Your output must be a faithful copy of the listing underneath.

# # # # # # #

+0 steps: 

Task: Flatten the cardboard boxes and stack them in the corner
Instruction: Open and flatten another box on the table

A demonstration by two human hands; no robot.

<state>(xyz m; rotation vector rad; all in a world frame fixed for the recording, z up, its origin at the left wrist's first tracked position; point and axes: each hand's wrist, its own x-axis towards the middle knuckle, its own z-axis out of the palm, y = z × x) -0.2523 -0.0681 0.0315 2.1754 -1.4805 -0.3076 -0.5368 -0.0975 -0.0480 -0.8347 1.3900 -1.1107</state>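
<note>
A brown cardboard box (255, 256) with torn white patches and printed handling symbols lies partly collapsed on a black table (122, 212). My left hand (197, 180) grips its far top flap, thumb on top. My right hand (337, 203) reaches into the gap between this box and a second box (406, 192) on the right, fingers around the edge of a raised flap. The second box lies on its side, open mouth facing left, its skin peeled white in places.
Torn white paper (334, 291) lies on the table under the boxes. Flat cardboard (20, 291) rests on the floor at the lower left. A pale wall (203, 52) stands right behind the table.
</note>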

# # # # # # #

# Written response:
+0 steps: 

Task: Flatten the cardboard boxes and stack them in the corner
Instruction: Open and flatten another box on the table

A demonstration by two human hands; no robot.

<state>(xyz m; rotation vector rad; all in a world frame fixed for the recording, z up, its origin at the left wrist's first tracked position; point and axes: each hand's wrist, its own x-axis towards the middle knuckle, its own z-axis out of the palm, y = z × x) -0.2523 -0.0681 0.0315 2.1754 -1.4805 -0.3076 -0.5368 -0.0975 -0.0480 -0.8347 1.3900 -1.1107</state>
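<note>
A brown cardboard box (255, 256) with torn white patches and printed handling symbols lies partly collapsed on a black table (122, 212). My left hand (197, 180) grips its far top flap, thumb on top. My right hand (337, 203) reaches into the gap between this box and a second box (406, 192) on the right, fingers around the edge of a raised flap. The second box lies on its side, open mouth facing left, its skin peeled white in places.
Torn white paper (334, 291) lies on the table under the boxes. Flat cardboard (20, 291) rests on the floor at the lower left. A pale wall (203, 52) stands right behind the table.
</note>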

For this exercise, nothing more is required.